Source data
╔══

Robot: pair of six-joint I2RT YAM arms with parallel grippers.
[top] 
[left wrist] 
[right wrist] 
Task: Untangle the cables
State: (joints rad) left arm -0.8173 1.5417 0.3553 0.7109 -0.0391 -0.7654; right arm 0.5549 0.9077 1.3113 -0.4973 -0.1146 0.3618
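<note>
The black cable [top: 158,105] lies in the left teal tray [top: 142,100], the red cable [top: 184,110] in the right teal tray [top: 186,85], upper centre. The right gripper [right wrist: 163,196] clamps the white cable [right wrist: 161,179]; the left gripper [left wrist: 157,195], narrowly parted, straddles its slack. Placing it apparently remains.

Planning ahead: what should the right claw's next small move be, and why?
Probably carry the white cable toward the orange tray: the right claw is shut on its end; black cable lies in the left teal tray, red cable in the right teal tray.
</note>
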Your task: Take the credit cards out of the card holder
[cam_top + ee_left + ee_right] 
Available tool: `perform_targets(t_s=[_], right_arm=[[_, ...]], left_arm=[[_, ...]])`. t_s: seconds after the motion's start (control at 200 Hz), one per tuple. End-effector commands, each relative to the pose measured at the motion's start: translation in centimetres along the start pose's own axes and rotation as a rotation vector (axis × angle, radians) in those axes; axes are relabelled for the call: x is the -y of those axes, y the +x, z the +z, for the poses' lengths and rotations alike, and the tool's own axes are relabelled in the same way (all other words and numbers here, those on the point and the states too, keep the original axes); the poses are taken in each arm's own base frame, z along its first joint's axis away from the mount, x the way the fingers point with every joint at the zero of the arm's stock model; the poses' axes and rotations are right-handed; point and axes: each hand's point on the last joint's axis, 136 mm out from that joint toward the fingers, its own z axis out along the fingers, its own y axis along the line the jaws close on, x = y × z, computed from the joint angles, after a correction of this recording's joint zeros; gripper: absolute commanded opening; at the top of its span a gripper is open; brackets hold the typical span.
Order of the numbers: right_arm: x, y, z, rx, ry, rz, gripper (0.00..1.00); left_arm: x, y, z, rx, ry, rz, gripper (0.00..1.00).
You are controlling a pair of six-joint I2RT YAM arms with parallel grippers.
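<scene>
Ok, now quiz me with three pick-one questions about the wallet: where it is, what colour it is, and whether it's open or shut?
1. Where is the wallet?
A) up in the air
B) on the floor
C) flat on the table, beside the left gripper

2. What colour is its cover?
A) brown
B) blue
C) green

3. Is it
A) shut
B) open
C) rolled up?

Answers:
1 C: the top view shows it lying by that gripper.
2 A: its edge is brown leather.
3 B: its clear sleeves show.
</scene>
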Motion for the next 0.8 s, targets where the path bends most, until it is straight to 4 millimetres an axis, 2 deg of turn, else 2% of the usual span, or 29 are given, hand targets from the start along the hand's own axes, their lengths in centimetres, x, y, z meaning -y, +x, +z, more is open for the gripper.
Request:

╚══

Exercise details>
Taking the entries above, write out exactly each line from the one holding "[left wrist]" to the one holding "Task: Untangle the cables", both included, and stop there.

Answer to this task>
[left wrist] 
[right wrist] 
Task: Untangle the cables

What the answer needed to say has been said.